Nefarious Russian and Chinese psycho-scientists stupefy GI war prisoners into a psychic narcosis. The Manchurian Candidate transpires in 1952 when Korean Communists seize a US Army patrol led by Major Bennett Marco (Frank Sinatra), with the intent to remold their morals and remodel their ids to dispatch Capitalists back in the States.

The Manchurian Candidate

Meanwhile at home, using much of the same arsenal, a different kind of firebrand was flaming her own fusillade. Mama Eleanor Shaw Iselin (Angela Lansbury) was orchestrating a psychotic attack on all hues of Reds and pinkos while she conspired to place her 'holic hubby, Senator John Yerkes Iselin (James Gregory), in the Oval Office.

The Manchurian Candidate

Her boy, Raymond Shaw (Lawrence Harvey), becomes part of her plot. He was captured with his company, brainwashed to do bloody deeds, and returned home disguised as a war hero.

The story is about good versus two evil isms: truth versus Communism and McCarthyism.

In 1962, when The Manchurian Candidate was released, Joseph McCarthy was gone but not forgotten. For the decade, the Marxist/Maoist/McCarthyist demagoguery was played out over Vietnam. Throwing sticks and stones and calling names were still the game. For sure, dirty Commies continued to hide and seek under every rock for ways to launch America's mortal coup.

Closely based on Richard Condon's spooky novel, George Axelrod's script baffles, bewitches and beguiles with its conspiracies, nightmares, homicides, hypnosis, hydrangeas, eurekas, an Oedipus kink and the mesmeric Janet Leigh.

The Manchurian Candidate

The concept was ripe for movies and television of the paranoid fifties and sixties. And we have never relinquished the seductive notion of mind-bending for personal or political power. Many a TV show, be it the "Twilight Zone," later the "X Files" and "Alias," up to today's "Fringe," can't resist a psychotropic plot. And then there's the 2004 Jonathan Demme The Manchurian Candidate remake and update with Denzel Washington, Liev Schreiber and Meryl Streep.

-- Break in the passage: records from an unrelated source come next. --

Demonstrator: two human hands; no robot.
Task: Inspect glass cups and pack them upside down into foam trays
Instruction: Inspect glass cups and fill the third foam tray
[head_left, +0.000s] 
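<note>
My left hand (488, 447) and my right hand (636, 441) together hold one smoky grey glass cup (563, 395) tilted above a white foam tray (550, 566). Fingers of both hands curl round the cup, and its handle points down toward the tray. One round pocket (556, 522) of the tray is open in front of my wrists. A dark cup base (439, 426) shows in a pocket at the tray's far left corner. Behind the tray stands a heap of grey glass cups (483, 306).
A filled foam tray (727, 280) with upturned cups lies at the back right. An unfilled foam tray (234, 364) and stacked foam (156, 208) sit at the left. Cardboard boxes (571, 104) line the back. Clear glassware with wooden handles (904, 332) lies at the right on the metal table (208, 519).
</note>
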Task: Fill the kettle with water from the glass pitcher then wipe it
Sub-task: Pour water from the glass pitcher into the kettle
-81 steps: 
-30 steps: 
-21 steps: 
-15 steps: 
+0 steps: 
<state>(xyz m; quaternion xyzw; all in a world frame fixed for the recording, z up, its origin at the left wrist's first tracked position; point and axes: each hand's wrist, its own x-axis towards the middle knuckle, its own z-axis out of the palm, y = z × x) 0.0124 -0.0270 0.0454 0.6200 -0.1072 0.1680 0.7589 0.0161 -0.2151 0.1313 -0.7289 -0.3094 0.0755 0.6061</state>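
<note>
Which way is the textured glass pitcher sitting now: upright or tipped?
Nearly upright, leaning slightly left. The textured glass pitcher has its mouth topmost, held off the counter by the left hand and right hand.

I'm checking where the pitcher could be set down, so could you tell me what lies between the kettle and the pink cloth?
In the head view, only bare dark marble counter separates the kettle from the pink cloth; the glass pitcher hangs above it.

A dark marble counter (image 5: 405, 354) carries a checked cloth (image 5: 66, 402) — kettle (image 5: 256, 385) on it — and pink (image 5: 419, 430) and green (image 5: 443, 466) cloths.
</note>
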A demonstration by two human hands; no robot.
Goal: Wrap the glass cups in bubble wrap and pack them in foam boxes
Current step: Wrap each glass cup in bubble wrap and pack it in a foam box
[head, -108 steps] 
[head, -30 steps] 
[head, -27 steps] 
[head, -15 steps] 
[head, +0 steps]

Moreover, the theme is an enduring catalyst for entertaining fear today as extreme ideologues continue to convert missionaries, catechize minions, indoctrinate members and control minds.

The Manchurian Candidate

While lines such as, "Make like a housewife," date the film, the story does have relevance for today's audience.

The pedigree of the film should attract plenty of viewers: Condon wrote Prizzi's Honor; Axelrod scripted The Seven Year Itch and Breakfast at Tiffanys; and Frankenheimer directed Birdman of Alcatraz.

Special Features

Not unlike most DVD Extras, the talking heads sound more like name-dropping social-climbing sycophants. Every one of the crew was talented, profound, prophetic, impressive, important and perfect - whether actor, writer, director, cinematographer, set designer, editor... You name it; we get it.

The off-putting obsequious panegyrics mar what are sometimes interesting and informative Features.

The Manchurian Candidate

Frankenheimer boasts about pioneering the casting of African Americans and one Puerto Rican in non-stereotypic roles. With good reason. Meanwhile, ironically, Spanish-Italian Henry Silva and Anglo-Egyptian-Sudanese Khigh Dhiegh (both native Americans) played their usual formulaic Asian villains.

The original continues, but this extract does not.